The following examples show the syntax for various types of reference lists in a query:

// STRING reference list
$e.principal.hostname in %string_reference_list

// REGEX reference list
$e.principal.hostname in regex %regex_reference_list

// CIDR reference list
$e.principal.ip in cidr %cidr_reference_list

Example: Syntax for data tables

// STRING data table
$e.target.hostname in %data_table_name.column_name

// REGEX data table
$e.target.hostname in regex %regex_table_name.column_name

// CIDR data table
$e.principal.ip in cidr %cidr_table_name.column_name

Example: Use `not` and `nocase` in reference lists syntax

// Exclude events whose hostnames match substrings in my_regex_list.
not $e.principal.hostname in regex %my_regex_list

// Event hostnames must match at least 1 string in my_string_list (case insensitive).
$e.principal.hostname in %my_string_list nocase

The nocase operator is compatible with STRING lists and REGEX lists.

For performance reasons, reference list and data table usage has the following limitations:

Maximum in statements in a query, with or without special operators: 7
Maximum in statements with the regex operator: 4
Maximum in statements with the cidr operator: 2

Logical expressions

You can use the logical and and or operators in the events section.

Example: Logical expressions

$e.metadata.event_type = "NETWORK_DNS" or $e.metadata.event_type = "NETWORK_DHCP"

($e.metadata.event_type = "NETWORK_DNS" and $e.principal.ip = "192.0.2.12") or ($e.metadata.event_type = "NETWORK_DHCP" and $e.principal.mac = "AB:CD:01:10:EF:22")

not $e.metadata.event_type = "NETWORK_DNS"

By default, the precedence order from highest to lowest is not, and, or. For example, "a or b and c" is evaluated as "a or (b and c)" when the operators or and and are defined explicitly in the expression.

In the events section, predicates are joined using the and operator if an operator is not explicitly defined. The order of evaluation may be different if the and operator is implied in the expression. Consider the following comparison expressions where or is defined explicitly and the and operator is implied.

$e1.field = "bat"
or $e1.field = "baz" 
$e2.field = "bar"

It is interpreted as follows:

($e1.field = "bat" or $e1.field = "baz")
and ($e2.field = "bar")

Because or is defined explicitly, the surrounding predicates are grouped and evaluated first. The last predicate, $e2.field = "bar". is joined implicitly using and. The result is that order of evaluation changes.

Enumerated types

You can use the operators with enumerated types. It can be applied to rules to simplify and optimize (use operator instead of reference lists) the performance.

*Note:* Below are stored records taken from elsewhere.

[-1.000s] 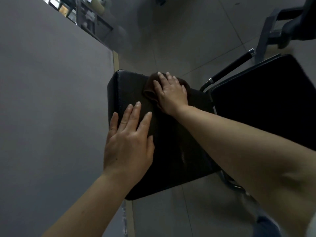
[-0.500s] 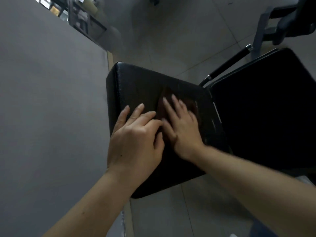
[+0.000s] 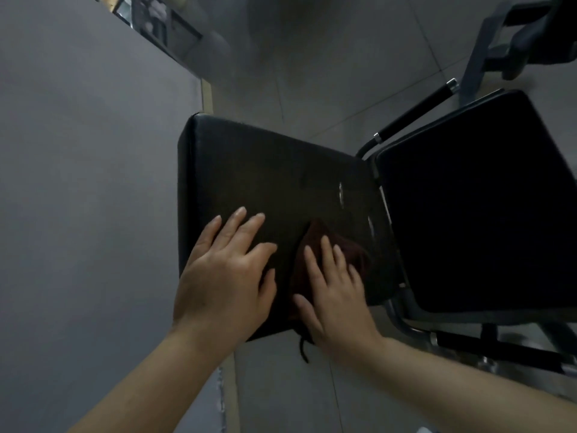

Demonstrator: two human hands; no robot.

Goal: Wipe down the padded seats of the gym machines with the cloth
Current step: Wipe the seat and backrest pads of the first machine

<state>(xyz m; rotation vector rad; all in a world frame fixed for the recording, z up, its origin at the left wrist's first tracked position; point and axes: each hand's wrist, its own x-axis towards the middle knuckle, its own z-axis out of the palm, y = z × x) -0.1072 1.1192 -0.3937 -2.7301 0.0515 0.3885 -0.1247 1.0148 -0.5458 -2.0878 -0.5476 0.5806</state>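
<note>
A black padded seat [image 3: 274,170] fills the middle of the head view. On its near right part lies a dark brown cloth [image 3: 318,242], and my right hand [image 3: 335,292] presses flat on it with straight fingers. A thread of the cloth hangs over the seat's near edge. My left hand [image 3: 224,276] rests flat on the seat's near left part, beside the cloth and apart from it. A second black pad [image 3: 477,207] adjoins the seat on the right.
A grey wall [image 3: 87,182] rises close on the left. A black-gripped metal handle [image 3: 415,114] sticks out behind the second pad. Machine frame tubes [image 3: 499,348] run under it at the lower right. Another machine [image 3: 515,35] stands at the top right on the tiled floor [image 3: 327,57].
My right hand has dragged the cloth from the seat's far edge back to its near right part. My left hand stayed on the near left, its fingers straightening again.
</note>
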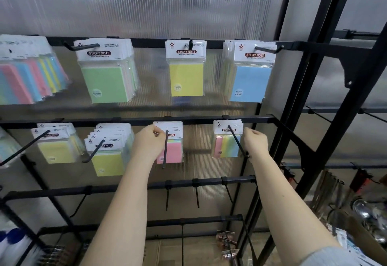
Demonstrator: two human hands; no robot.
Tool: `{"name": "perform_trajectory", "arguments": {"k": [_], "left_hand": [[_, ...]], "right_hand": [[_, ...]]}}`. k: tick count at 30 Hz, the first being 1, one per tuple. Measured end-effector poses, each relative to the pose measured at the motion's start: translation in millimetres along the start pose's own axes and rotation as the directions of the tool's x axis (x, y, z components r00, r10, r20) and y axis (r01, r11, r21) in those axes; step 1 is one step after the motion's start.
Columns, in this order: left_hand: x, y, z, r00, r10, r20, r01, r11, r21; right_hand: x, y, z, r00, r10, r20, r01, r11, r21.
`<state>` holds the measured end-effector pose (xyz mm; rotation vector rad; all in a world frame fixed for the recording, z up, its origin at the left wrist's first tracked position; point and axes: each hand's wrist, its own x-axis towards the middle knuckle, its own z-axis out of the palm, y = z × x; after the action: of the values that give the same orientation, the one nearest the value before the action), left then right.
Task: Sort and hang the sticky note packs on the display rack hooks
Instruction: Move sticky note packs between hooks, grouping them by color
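A black display rack (188, 120) carries sticky note packs on hooks in two rows. My left hand (147, 143) pinches the white header of a pink pack (170, 150) hanging on the middle hook of the lower row. My right hand (255, 143) is curled beside a pink, yellow and blue pack (227, 147) on the hook to the right, fingers at its header edge. The top row holds green (104, 81), yellow (186, 79) and blue (249, 81) packs. Yellow packs (56, 150) (109, 163) hang at lower left.
Below the lower row, bare hooks (197, 198) stick out from a third rail. A corrugated translucent panel backs the rack. Black frame struts (314, 102) run diagonally at right. Metal utensils and boxed goods (360, 209) sit at lower right.
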<state>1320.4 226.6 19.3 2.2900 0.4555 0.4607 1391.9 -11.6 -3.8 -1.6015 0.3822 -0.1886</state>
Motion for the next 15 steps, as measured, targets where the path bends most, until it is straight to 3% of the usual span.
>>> {"name": "perform_trajectory", "arguments": {"k": [6,15], "left_hand": [[-0.3,-7.6,-2.8,1.0,-0.019,0.007,0.019,1.0,-0.017],[-0.8,-13.3,-6.3,0.999,-0.038,0.016,0.037,0.999,0.017]], "right_hand": [[6.2,8.1,5.7,0.981,0.061,0.186,-0.059,0.998,-0.016],[21.0,21.2,10.8,0.998,0.053,0.046,-0.05,0.997,-0.06]]}}
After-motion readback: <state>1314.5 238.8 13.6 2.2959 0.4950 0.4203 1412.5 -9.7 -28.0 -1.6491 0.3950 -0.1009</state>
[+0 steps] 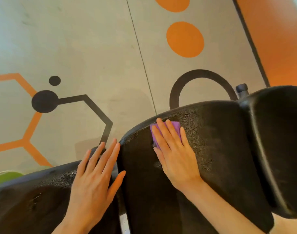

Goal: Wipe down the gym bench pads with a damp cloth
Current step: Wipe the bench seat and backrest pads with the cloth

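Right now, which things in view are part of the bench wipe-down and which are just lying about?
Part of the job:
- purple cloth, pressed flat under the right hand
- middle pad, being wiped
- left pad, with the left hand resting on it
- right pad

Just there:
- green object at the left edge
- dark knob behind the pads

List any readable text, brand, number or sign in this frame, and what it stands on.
None. No text shows on the bench pads, the purple cloth under the right hand, or near the left hand. The floor carries only painted orange and black shapes.
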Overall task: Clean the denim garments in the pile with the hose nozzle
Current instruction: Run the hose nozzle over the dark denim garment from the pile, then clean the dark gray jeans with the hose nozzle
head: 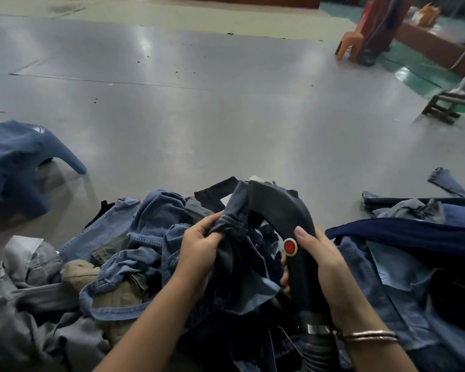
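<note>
Nozzle (285, 210) gripped by right hand (322, 264) | left hand (199, 245) pinches dark denim (234, 218)

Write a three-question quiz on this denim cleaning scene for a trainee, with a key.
1. True or false: the right hand holds the black curved hose nozzle with the red round button.
2. What does the left hand have in its grip?
A. a dark denim garment
B. the ribbed grey hose
C. nothing
3. Fill in: the separate blue denim garment lies apart from the pile of denim garments, on the grey ____.

Key: 1 true; 2 A; 3 floor.
</note>
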A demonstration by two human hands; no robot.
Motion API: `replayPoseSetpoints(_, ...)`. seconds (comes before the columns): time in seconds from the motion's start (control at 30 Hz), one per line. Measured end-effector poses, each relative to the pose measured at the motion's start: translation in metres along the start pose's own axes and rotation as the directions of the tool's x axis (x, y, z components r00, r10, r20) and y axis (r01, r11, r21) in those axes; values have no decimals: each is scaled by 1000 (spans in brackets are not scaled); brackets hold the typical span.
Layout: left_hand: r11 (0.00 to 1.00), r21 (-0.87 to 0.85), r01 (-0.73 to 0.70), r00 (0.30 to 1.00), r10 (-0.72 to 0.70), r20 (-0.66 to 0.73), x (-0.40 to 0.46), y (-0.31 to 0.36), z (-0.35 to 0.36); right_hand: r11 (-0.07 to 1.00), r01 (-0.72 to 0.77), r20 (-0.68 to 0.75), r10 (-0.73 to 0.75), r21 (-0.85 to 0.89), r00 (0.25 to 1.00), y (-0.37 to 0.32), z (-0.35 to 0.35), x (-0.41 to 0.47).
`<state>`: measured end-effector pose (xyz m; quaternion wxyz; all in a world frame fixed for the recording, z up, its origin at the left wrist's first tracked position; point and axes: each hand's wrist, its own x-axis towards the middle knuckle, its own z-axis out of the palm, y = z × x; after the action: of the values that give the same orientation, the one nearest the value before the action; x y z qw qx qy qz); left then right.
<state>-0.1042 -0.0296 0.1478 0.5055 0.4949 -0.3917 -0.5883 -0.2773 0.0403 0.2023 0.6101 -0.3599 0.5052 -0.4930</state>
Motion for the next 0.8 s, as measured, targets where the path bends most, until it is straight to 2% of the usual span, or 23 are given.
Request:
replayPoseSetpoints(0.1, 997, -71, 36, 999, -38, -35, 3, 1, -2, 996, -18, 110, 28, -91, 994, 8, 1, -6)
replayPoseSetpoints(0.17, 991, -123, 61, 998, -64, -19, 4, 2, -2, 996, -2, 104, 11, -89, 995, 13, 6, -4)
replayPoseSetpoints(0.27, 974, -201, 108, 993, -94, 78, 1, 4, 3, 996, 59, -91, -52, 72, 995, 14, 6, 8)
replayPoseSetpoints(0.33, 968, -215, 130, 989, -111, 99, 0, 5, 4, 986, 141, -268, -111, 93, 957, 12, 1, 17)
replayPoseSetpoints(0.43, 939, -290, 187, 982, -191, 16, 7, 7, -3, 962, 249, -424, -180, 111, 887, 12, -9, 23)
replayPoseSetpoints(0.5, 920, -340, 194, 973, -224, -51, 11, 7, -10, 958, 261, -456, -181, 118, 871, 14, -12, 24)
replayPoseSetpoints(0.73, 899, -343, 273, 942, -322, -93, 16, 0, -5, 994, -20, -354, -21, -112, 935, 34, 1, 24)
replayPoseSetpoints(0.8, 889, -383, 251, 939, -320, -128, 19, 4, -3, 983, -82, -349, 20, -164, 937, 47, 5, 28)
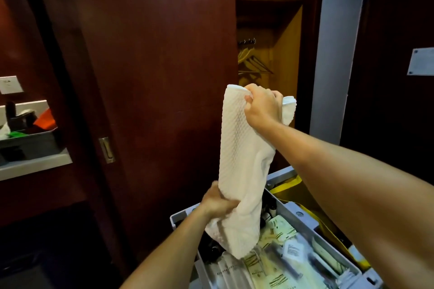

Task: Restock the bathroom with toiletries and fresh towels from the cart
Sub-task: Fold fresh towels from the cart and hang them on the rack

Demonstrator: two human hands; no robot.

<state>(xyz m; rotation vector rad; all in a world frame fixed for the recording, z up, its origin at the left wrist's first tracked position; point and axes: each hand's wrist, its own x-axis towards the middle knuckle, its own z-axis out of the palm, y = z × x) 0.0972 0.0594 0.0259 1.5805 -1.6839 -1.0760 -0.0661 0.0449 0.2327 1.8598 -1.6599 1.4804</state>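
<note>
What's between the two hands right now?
In the head view, the white towel spans between them: right hand grips its top, left hand its lower part, above the cart tray.

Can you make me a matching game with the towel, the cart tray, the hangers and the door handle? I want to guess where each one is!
Things:
1. white towel
2. grey cart tray
3. hangers
4. metal door handle

Places:
A. in the open closet
B. held up between the left hand and the right hand
C. set into the dark red door
D. under the towel, full of packets

Pairs: 1-B, 2-D, 3-A, 4-C
</note>
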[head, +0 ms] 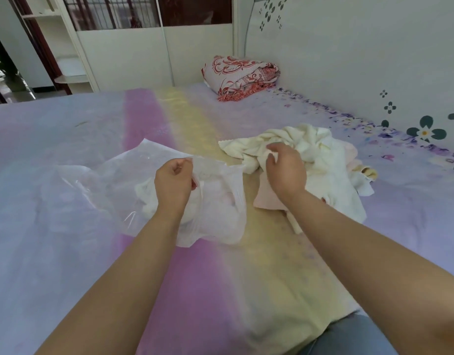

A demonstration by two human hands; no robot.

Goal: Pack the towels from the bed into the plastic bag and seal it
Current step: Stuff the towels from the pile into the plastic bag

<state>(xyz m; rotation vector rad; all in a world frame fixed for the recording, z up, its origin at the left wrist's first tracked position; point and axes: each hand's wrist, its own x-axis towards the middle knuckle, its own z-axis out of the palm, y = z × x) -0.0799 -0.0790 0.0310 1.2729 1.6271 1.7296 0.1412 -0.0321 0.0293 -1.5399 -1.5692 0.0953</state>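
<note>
A clear plastic bag (98,190) lies on the bed at centre left, its mouth facing right, with a white towel (146,198) showing through it. My left hand (173,183) is closed on the bag's upper rim and holds the mouth up. To the right is a loose pile of towels (323,165), cream on top with a pale pink one (267,198) at its near left edge. My right hand (285,167) rests on the pile's left side, its fingers pinching a fold of a cream towel.
The bed (220,278) has a sheet in lilac, pink and yellow stripes. A folded red-and-white patterned blanket (241,76) sits at the far end near the wall. The flower-decorated wall (374,60) runs along the right. White cabinets (133,47) stand beyond the bed.
</note>
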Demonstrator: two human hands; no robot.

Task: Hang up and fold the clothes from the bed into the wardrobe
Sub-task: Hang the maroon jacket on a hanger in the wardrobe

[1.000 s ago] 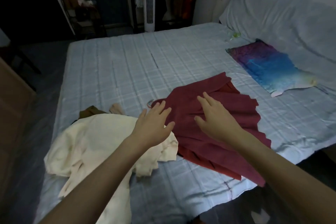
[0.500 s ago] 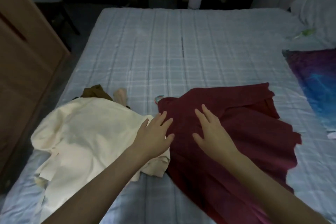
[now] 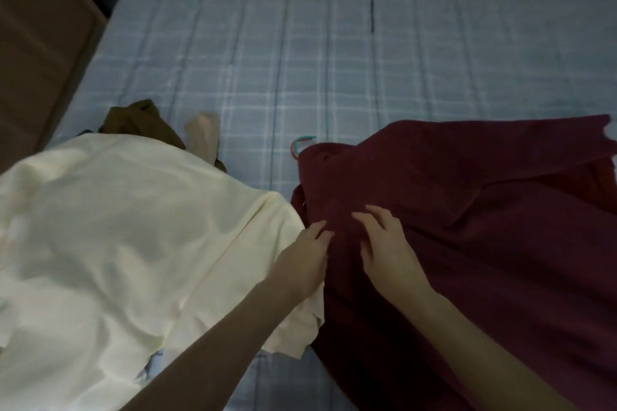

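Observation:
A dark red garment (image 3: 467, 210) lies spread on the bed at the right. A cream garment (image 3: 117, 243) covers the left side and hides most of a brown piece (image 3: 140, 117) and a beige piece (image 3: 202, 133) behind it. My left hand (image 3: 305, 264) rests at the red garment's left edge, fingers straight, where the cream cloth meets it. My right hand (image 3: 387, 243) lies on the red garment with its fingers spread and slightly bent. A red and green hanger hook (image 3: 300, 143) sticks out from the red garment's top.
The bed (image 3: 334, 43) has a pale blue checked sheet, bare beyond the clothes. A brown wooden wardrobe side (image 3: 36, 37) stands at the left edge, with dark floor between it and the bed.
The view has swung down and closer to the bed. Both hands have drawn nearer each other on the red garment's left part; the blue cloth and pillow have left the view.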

In the following example, 'USER_UNCATEGORIZED' and 'USER_RESOURCE_DELETION' correspond to 15000 and 15014, so the rule will look for all the listed events:

$e.metadata.event_type >= "USER_CATEGORIZED" and $e.metadata.event_type <= "USER_RESOURCE_DELETION"

Nocase Modifier

To ignore capitalization in a comparison expression between string values or a regular expression, append nocase to the end of the expression as shown in the following examples.

Example: nocase modifier

$e.principal.hostname != "http-server" nocase

$e1.principal.hostname = $e2.target.hostname nocase

$e.principal.hostname = /dns-server-[0-9]+/ nocase

re.regex($e.target.hostname, `client-[0-9]+`) nocase

The nocase modifier cannot be used when the field type is an enumerated value. The following examples are invalid and will generate compilation errors:

$e.metadata.event_type = "NETWORK_DNS" nocase

$e.network.ip_protocol = "TCP" nocase

Comments

Comments can be used in queries to provide more information. You use the forward slash character to indicate a comment:

For a single-line comment, use two forward slash characters (// comment).
For a multi-line comment, use the one forward slash character and the asterisk character (/* comment */).

Literals

YARA-L supports non-negative integers and floats, string, boolean, and regular expression literals. Literals are fixed values used in query conditions. YARA-L also uses other literal-like constructs, such as regular expressions (enclosed in forward slashes) for pattern matching and booleans (true/false) for logic.

String literals

String literals are sequences of characters enclosed in double quotes (") or back quotes (`). The string is interpreted differently, depending on which quote type you use:

Double quotes ("hello\tworld"): Use for normal strings; escape characters must be included, where \t is interpreted as a tab.
Back quotes (`hello\tworld`): Use when all characters are to be interpreted literally, where \t is not interpreted as a tab.

Regular expression literals

For regular expression literals, you have two options:

If you want to use regular expressions directly without the re.regex() function, use /regex/ for the regular expression literals.
If you want to use string literals as regular expression literals, use the re.regex() function. Note that for double quote string literals, you must escape back slash characters with back slash characters, which can look awkward.

The following examples show equivalent regular expressions:

re.regex($e.network.email.from, `.*altostrat\.com`)

re.regex($e.network.email.from, ".*altostrat\\.com")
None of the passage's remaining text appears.